## Task item
Below are lines of data; restate word for word those running from the line containing "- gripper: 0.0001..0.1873" to the line containing "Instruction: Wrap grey", inclusive, and no others.

## Information supplied
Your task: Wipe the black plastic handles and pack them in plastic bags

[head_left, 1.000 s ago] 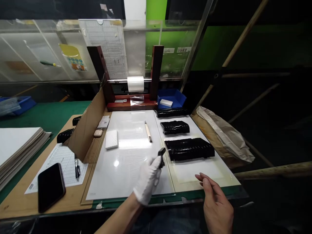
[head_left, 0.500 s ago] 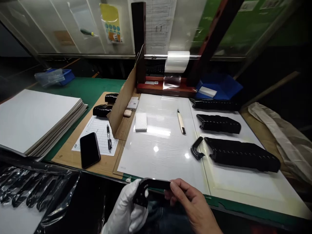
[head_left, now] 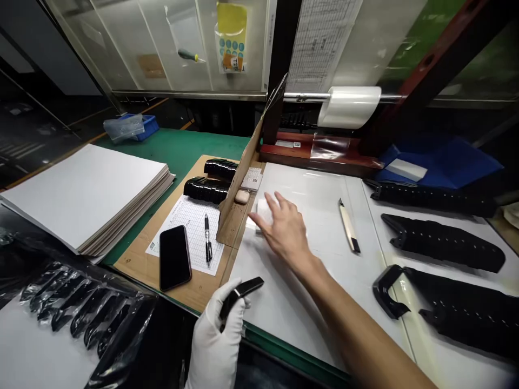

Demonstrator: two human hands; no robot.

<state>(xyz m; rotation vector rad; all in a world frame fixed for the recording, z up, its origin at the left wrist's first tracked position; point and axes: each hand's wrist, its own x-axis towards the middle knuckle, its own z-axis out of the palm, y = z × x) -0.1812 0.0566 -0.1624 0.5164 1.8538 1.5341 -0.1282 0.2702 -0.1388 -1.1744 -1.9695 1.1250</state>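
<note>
My right hand (head_left: 285,232), bare with its fingers spread, rests over a white foam block (head_left: 263,212) on the glossy white board (head_left: 292,308) and hides part of it. My left hand (head_left: 214,340), in a white glove, grips a small black plastic piece (head_left: 241,290) near the board's front edge. To the right lie a cream-handled utility knife (head_left: 348,227), long black moulded parts (head_left: 441,242) and a black U-shaped piece (head_left: 387,292).
A cardboard divider (head_left: 239,200) stands left of the board, with a phone (head_left: 175,258), pen (head_left: 207,240) and grid sheet (head_left: 182,232) beyond it. A paper stack (head_left: 81,194) and a plastic-wrapped tray of black parts (head_left: 81,308) sit further left. A film roll (head_left: 348,107) hangs behind.
My right hand has let go of the black piece and moved forward onto the white block. My left hand keeps the piece. The view has swung, shifting the table's contents rightward.
</note>
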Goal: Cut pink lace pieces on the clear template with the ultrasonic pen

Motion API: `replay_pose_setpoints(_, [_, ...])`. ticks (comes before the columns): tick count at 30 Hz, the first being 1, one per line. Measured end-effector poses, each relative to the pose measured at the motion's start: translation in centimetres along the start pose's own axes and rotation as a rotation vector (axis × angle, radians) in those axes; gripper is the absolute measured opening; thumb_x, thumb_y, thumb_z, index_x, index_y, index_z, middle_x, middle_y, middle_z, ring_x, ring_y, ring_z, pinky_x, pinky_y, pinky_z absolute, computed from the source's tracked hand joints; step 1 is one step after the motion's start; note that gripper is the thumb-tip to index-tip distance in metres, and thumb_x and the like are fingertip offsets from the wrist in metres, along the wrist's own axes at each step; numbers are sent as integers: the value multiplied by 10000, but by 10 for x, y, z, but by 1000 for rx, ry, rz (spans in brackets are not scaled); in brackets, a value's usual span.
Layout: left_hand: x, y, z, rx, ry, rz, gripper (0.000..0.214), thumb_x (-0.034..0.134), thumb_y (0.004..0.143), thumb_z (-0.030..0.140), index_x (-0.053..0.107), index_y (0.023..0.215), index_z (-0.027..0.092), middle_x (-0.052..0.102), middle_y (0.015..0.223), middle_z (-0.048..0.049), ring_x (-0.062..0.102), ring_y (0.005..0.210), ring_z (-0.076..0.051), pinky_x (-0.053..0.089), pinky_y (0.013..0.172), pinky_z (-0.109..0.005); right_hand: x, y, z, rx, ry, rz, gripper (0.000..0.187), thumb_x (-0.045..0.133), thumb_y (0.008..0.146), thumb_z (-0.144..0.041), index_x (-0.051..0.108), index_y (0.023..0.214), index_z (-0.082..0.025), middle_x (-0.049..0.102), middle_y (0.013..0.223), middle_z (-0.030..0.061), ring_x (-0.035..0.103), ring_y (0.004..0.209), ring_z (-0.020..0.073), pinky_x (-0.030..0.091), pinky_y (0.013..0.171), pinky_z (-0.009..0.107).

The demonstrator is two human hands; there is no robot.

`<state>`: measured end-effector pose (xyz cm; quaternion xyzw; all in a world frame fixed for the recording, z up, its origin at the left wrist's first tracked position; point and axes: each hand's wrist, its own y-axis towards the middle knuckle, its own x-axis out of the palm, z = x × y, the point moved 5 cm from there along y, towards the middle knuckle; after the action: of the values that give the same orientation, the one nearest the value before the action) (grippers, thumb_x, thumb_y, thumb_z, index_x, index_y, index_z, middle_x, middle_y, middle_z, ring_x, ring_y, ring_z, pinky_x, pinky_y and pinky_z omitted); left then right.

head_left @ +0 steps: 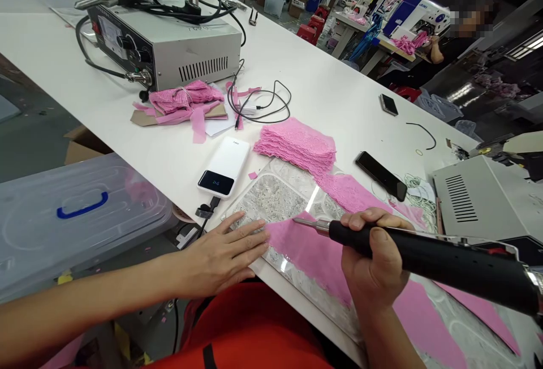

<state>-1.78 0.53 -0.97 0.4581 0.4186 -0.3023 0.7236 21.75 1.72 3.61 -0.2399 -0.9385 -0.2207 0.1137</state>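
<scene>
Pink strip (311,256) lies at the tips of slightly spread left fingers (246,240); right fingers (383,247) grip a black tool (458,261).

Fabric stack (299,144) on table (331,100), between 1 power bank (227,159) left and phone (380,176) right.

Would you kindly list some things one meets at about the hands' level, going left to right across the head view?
Blue handle at lower left → left hand → metal tool tip → right hand → grey vented box at far right
</scene>
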Motion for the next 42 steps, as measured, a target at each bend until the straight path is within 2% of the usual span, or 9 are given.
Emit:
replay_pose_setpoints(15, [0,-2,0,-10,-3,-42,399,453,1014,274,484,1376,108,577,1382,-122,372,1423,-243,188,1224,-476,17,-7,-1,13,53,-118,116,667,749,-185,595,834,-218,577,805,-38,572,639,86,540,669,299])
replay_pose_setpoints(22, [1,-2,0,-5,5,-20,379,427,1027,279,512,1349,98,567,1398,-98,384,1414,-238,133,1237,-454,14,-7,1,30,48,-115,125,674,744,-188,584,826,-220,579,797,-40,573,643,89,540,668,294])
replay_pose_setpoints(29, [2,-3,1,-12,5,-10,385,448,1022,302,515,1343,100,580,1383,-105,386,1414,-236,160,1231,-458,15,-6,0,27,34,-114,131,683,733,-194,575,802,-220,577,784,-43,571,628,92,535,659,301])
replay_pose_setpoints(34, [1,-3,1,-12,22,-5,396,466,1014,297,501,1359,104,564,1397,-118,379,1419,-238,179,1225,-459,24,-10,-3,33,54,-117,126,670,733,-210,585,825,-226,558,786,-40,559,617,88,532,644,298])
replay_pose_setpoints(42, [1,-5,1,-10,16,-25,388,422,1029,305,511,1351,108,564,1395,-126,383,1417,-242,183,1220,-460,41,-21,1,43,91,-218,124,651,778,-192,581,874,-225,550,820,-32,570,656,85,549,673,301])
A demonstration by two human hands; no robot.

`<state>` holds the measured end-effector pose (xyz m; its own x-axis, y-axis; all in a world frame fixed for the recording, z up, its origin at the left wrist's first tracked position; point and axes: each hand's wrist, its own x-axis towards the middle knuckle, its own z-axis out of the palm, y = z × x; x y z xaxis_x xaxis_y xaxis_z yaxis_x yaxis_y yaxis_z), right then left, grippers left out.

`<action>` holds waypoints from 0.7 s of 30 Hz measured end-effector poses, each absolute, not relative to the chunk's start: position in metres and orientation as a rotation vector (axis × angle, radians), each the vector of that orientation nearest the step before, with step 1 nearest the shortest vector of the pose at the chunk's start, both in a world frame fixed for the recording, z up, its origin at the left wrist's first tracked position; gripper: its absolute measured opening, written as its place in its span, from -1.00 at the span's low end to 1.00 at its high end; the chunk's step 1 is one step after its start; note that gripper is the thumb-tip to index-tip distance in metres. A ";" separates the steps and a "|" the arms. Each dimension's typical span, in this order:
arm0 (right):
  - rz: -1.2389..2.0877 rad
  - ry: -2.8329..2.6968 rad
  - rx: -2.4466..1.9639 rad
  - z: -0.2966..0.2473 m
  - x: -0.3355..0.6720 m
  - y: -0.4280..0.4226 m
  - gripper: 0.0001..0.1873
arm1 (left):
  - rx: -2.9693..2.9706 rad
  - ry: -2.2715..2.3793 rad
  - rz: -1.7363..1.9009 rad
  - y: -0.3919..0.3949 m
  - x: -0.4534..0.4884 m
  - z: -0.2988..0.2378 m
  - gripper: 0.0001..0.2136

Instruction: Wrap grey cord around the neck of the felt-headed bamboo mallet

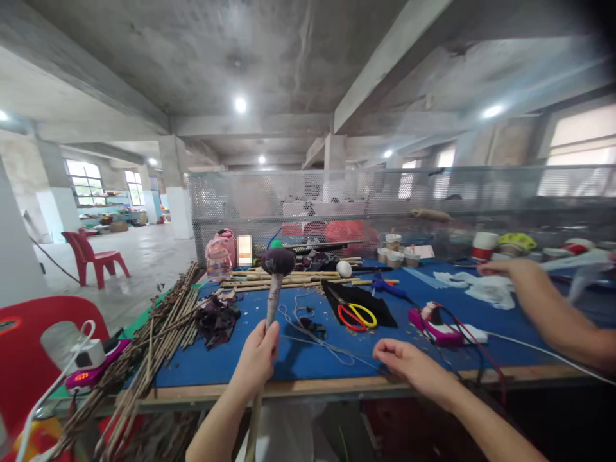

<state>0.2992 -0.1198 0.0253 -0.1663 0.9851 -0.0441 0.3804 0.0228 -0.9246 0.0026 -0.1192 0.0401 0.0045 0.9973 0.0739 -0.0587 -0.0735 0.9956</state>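
My left hand point(260, 356) is wrapped round a wooden stick point(273, 301), which stands nearly upright over the table's front edge. Pale grey wrapping covers its upper part, and a dark, rounded bundle point(279, 262) tops it. To the right, my right hand point(404, 359) has its fingers curled and drawn together in a pinch; whatever they hold is too small to make out. A thin grey string point(332, 350) lies in loops on the blue table between the hands, one end running close to the right fingertips. Scissors point(357, 317) with red and yellow handles lie on black cloth point(385, 308) beyond.
Bundled twigs point(168, 327) and dark cloth scraps point(216, 317) lie left. Bamboo sticks point(298, 279), a white ball point(343, 269) and a blue glue gun point(389, 287) are farther back. A purple power strip point(436, 327) with cables sits right, near another person's arm point(548, 301).
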 end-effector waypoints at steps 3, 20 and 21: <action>0.742 -1.561 -1.359 0.023 0.266 -0.102 -0.46 | 1.216 1.113 1.252 -0.105 0.014 0.034 -0.72; 1.032 -1.598 -1.187 0.001 0.104 -0.035 -0.52 | 1.110 1.191 1.267 -0.057 0.017 -0.002 -0.69; 0.944 -1.566 -1.178 0.000 0.103 -0.035 -0.54 | 1.109 1.194 1.276 -0.058 0.017 -0.001 -0.68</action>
<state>0.1025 -0.0353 0.0003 -0.1079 0.9686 0.2240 0.2542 0.2447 -0.9357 0.0167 -0.0579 -0.0013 -0.0540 0.9984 -0.0182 -0.0848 0.0136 0.9963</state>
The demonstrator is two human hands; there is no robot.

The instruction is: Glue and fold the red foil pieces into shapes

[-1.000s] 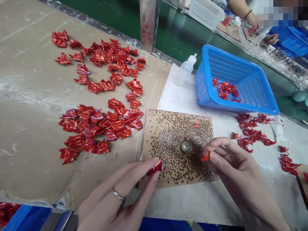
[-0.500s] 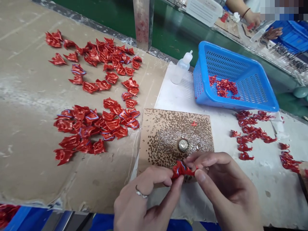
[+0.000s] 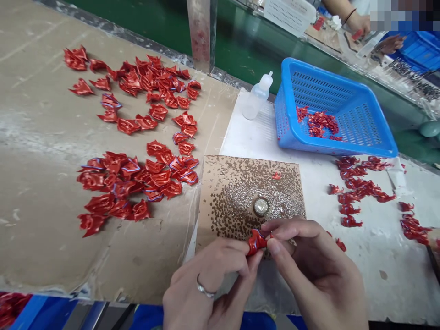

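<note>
My left hand (image 3: 213,284), a ring on one finger, and my right hand (image 3: 309,270) meet at the near edge of the bench. Both pinch one small red folded piece (image 3: 256,240) with a blue edge between thumbs and fingertips. They hover over the near edge of a brown speckled card (image 3: 237,192) that carries a small round metal cap (image 3: 261,206). Several finished red pieces (image 3: 137,178) lie spread on the brown paper to my left. Smaller red bits (image 3: 357,190) lie on the white sheet to my right.
A blue plastic basket (image 3: 360,137) holding red bits stands tilted at the back right. A small clear squeeze bottle (image 3: 256,98) lies beside it. A metal post (image 3: 201,32) rises behind. Another person's hands work across a green belt at top right, near a white basket (image 3: 290,16).
My hands came together from apart: one second ago each held a separate red piece, now both pinch a single joined piece. The piece looks more tightly pressed than half a second ago.
</note>
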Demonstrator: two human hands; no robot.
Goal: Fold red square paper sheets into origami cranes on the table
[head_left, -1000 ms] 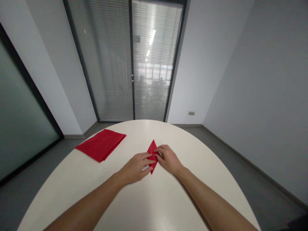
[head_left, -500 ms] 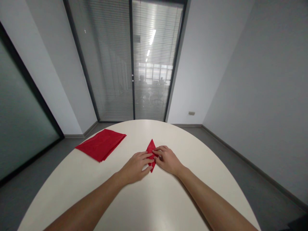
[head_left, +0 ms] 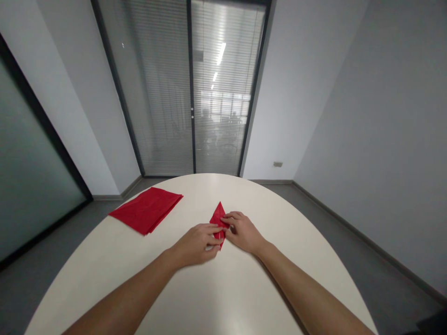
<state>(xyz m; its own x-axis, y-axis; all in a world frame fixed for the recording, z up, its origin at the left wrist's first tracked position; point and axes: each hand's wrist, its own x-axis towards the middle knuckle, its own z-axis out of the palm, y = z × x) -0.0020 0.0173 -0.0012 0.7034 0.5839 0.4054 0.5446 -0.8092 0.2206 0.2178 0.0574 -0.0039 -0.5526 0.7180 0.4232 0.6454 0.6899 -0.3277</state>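
Note:
A small piece of folded red paper (head_left: pixel 218 214), diamond-shaped with pointed ends, lies on the table between my hands. My left hand (head_left: pixel 197 244) reaches in from the left, its fingertips on the lower left part of the paper. From the right, my right hand (head_left: pixel 242 231) pinches the paper's right side with bent fingers and thumb. The fingers of both hands nearly meet over its middle and cover much of the folds there.
A stack of red paper sheets (head_left: pixel 148 209) lies at the left on the round white table (head_left: pixel 195 298). Beyond the table's far edge stands a glass partition with blinds (head_left: pixel 164 116). A wall (head_left: pixel 384 116) rises on the right.
My left hand's fingers have shifted slightly downward on the folded paper, and a left corner of it now shows. My right hand stays nearly still.

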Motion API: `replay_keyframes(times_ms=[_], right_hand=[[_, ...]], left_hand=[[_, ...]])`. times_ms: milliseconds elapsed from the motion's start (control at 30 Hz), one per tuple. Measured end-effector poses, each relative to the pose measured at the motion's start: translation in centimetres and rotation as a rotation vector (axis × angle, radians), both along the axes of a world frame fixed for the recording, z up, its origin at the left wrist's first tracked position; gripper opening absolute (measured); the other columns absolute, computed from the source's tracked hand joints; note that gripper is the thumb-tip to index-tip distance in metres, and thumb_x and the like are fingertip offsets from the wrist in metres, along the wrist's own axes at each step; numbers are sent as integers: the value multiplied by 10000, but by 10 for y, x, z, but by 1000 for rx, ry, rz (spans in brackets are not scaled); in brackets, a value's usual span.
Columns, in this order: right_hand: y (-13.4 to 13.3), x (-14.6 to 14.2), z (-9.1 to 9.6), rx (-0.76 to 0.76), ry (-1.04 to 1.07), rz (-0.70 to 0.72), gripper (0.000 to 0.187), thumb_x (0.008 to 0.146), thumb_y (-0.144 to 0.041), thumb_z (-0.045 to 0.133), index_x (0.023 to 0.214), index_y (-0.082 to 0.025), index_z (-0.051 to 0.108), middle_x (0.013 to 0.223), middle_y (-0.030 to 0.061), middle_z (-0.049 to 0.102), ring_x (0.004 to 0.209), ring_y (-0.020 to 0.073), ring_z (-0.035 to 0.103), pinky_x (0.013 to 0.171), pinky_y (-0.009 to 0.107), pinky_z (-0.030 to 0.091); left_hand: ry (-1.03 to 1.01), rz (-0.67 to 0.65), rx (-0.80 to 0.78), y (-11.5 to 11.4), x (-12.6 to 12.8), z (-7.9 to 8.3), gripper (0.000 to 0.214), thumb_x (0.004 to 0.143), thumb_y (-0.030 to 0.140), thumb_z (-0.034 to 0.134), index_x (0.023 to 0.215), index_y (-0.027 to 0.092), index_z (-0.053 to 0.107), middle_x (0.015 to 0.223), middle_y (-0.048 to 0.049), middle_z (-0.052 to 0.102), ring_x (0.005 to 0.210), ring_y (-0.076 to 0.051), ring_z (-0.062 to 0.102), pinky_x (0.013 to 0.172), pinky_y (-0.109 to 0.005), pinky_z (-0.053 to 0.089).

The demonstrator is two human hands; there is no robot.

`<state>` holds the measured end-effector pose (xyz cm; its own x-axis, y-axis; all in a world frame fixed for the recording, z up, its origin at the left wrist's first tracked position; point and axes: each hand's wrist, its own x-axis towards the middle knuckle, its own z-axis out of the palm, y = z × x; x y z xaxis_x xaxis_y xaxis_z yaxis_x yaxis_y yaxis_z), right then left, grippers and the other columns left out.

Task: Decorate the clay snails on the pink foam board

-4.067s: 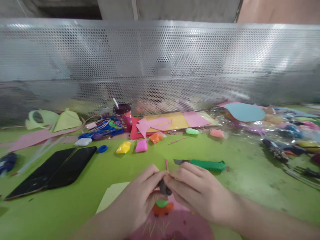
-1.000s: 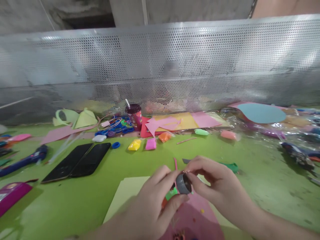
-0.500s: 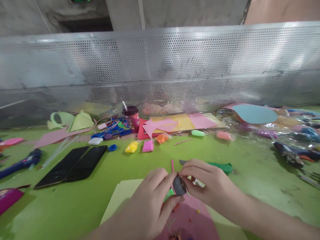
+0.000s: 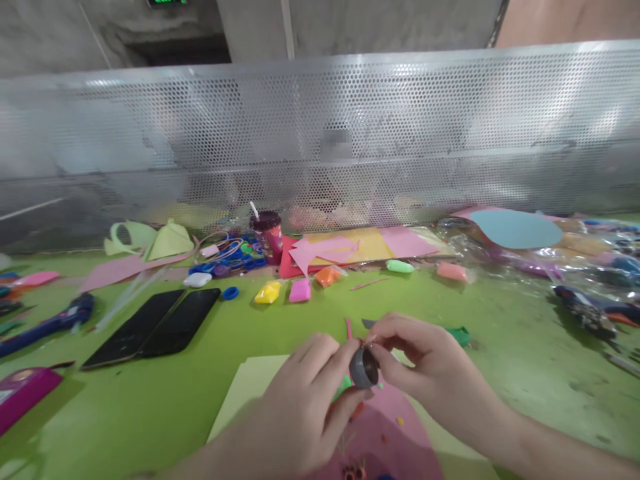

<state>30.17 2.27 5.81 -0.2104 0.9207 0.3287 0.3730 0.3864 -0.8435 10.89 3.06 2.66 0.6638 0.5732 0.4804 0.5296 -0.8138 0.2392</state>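
Between the thumb and fingers of my left hand (image 4: 305,400) is a small grey cup-shaped piece (image 4: 359,375), its dark hollow facing right. My right hand (image 4: 430,363) pinches at the upper rim of this piece; a tiny reddish bit shows at the fingertips, too small to name. Below both hands lies a pink paper shape (image 4: 400,443) with small coloured bits on it, on top of pale yellow sheets (image 4: 240,393). A bright green lump (image 4: 343,385) is partly hidden behind my left fingers. Dark green material (image 4: 459,336) pokes out behind my right hand.
Two black phones (image 4: 177,327) lie at left, near a blue glue gun (image 4: 75,313) and a magenta tool (image 4: 30,393). Beyond are clay packets in yellow (image 4: 267,292), pink (image 4: 300,290) and orange (image 4: 328,275), and a drink cup (image 4: 269,237). Pliers (image 4: 585,310) lie right.
The grey piece has turned slightly, showing more of its hollow. My right fingers have shifted a little along its rim. The whole view has moved slightly left, so things appear further right.
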Motion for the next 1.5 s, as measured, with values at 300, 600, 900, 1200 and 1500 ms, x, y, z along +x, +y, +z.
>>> replay_keyframes(times_ms=[300,600,900,1200,1500], right_hand=[[7,2,-4,-247,134,110,112,826,-293,574,862,-194,611,802,3,650,753,118,608,694,230,488],[5,2,-10,385,-183,71,170,783,-74,466,786,-150,617,725,27,575,614,97,512,542,197,434],[0,-1,-10,288,-204,29,183,742,-34,485,709,-159,614,650,-4,534,568,89,464,512,190,387],[3,2,-2,-28,-106,43,170,821,-202,488,750,-193,642,704,-2,607,650,117,543,597,223,439],[1,1,0,-143,-89,33,131,789,-245,515,749,-187,626,682,-7,603,623,118,528,577,226,432]], left_hand=[[-122,41,75,3,1,-4,350,939,233,402,1279,155,414,862,-58,526,761,-177,545,652,-297,505],[51,2,189,5,0,-5,402,951,250,391,1318,89,363,866,-88,533,752,-212,498,624,-366,489],[117,8,253,2,0,-10,403,936,235,417,1302,70,383,843,-82,528,734,-213,477,620,-369,467],[31,36,160,3,-1,-3,362,955,230,365,1295,110,392,865,-71,534,749,-192,516,647,-325,486],[60,14,247,6,-1,-2,358,960,242,348,1274,82,420,836,-76,547,725,-198,504,630,-346,483]])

## Written response
  - gripper: 0.0001..0.1873
arm1 (left):
  - rx: -2.9693..2.9706 rad
  - ry: -2.2715..2.3793 rad
  - rz: -1.7363..1.9009 rad
  - y: -0.3919..0.3949 m
  - x: -0.4534..0.4884 m
  - z: -0.2988..0.2378 m
  - gripper: 0.0001..0.2136

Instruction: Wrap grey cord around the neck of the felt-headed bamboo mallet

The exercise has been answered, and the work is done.